The traditional comic pattern turns on the successful effort of a young man to outwit an opponent and possess the girl of his choice. The girl’s father, or some other authority figure of the older generation, resists the match, but is outflanked, often thanks to an ingenious scheme devised by a clever servant, perhaps involving disguise or flight (or both). The union of the lovers brings a renewed sense of social integration, expressed by some kind of festival at the climax of the play—a marriage, a dance, or a feast. All right-thinking people come over to the side of the lovers, but in Shakespearean comedy there is usually a party pooper, a figure who refuses to be assimilated into the harmony—Malvolio in Twelfth Night, Don John in Much Ado About Nothing, Jaques in As You Like It, Shylock in The Merchant of Venice. The key to the two parts of Henry IV is that they take the comic structure and apply it to Prince Harry—with the difference that, instead of his courtship (which ends up being tacked on very briefly at the end of Henry V), the action turns on his maturation from wild youth to exemplary warrior prince and statesman. And, in a brilliant reversal, the figure who is isolated at the end is not the party pooper but the embodiment of the festive spirit: Falstaff. Comedy is thus placed in opposition to the march of history. The necessity to reject Falstaff in the name of historical destiny and social order is why the final resolution is tinged with the feeling of tragedy.

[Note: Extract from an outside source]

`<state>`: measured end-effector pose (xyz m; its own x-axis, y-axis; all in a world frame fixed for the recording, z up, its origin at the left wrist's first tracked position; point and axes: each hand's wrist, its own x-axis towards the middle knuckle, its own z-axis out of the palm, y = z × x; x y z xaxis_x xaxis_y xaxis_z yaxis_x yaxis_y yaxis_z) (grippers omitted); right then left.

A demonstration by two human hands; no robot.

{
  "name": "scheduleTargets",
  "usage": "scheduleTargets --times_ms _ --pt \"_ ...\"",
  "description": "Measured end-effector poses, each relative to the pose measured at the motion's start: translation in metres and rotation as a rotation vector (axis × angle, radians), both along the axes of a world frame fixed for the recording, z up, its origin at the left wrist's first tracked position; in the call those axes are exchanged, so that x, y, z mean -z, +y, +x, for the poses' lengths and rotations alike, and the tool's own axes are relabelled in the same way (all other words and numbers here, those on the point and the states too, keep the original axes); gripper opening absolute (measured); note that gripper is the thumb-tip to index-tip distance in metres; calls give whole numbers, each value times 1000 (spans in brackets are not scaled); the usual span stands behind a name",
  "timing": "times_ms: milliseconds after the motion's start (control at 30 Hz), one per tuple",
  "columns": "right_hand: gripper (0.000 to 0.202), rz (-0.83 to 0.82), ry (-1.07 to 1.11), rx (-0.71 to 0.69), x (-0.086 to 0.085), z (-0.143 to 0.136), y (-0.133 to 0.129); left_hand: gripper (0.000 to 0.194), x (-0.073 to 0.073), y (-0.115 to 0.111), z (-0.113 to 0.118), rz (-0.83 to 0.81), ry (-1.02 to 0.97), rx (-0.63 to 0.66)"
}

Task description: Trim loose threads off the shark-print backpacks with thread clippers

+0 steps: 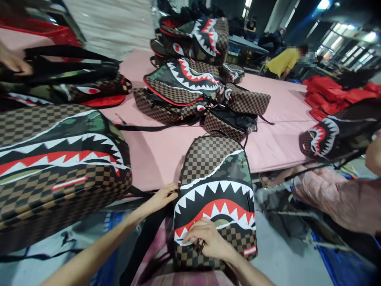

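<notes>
A checkered backpack (214, 198) with a red-and-white shark-mouth print stands upright in front of me, leaning against the table edge. My left hand (165, 196) grips its left side edge, fingers bent against the seam. Across the lower front of the bag lies my right hand (206, 238), its fingers curled closed. A small dark object shows under those fingers, too hidden to name. At the left, a larger-looking backpack (65, 159) with the same print rests near my left forearm.
Several similar backpacks (190, 79) are piled on the pink table (154, 159). Another person's hand (14, 61) touches a backpack (89, 87) at the far left. At right, a person (330, 194) sits by a backpack (327, 135) and red pieces (327, 95). A person in yellow (282, 61) bends farther back.
</notes>
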<state>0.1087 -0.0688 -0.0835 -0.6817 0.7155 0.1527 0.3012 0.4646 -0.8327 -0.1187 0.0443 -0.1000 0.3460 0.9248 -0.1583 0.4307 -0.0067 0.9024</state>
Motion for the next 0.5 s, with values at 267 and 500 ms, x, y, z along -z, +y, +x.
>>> scheduleTargets --times_ms 267,500 --pt "31 -127 211 78 -53 7 -13 37 -47 -50 -27 203 180 6" --pt "26 57 0 -95 5 -27 -14 31 -65 -6 -41 -78 -24 -437"
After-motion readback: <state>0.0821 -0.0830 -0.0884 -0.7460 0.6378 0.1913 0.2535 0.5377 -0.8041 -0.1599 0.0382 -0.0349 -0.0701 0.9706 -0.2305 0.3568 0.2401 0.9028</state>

The distinctive feature of pastoral comedy is that the action develops by means of a shift of location from the everyday world of work, business, politics, patriarchy, and power to a “green” or “festive” place of play, leisure, anarchy, feminine influence, and love—the wood in A Midsummer Night’s Dream, Belmont in The Merchant of Venice, the Forest of Arden in As You Like It, rural Bohemia in The Winter’s Tale. After the comic resolution is achieved, there has to be a return to the normative world, but recreative change has been effected by the values of the festive world. In Henry IV Part I, a tavern in Eastcheap plays the part of the festive world. In Part II, there is a reprise of that setting, but also a rural green world. As in the comedies, the shuttle between contrasting worlds and contradictory value systems creates the dialectic of the drama. But because of the calling of the prince to power, there can be no reconciliation between the value systems. Prince Hal announces in his first soliloquy that his time of “playing holidays” and “loose behaviour” will be but an interlude before he takes upon himself the mantle of historical duty.

HARRY TO HARRY

Richard II had followed the tragic pattern of a mismatch between the character of a man of high estate and the demands of his position as a ruler. It juxtaposed the fall of King Richard to the rise of Henry Bullingbrook, comparing them to a pair of buckets on a pulley, one descending into a well as the other ascends. Once Bullingbrook has become King Henry IV, the pattern is reasserted and reversed in the next generation. Henry sees his son seeming to become another Richard, a time waster surrounding himself with unsuitable companions and allowing the country to run to seed. He sees himself— a soldier, a man of decision and action—not in his son, but in Hotspur, child of the Percy family who had helped him to displace Richard from the throne.

Historically, Henry Percy, known as Hotspur, was more than twenty years older than Prince Henry (usually called Harry and, by Falstaff alone, Hal), the future King Henry V, victor of Agincourt. With his habitual dramatic license, Shakespeare altered history and made them rival youths of the same generation. Henry IV’s nightmare of history repeating itself is that Hotspur will play his own role to his son’s Richard.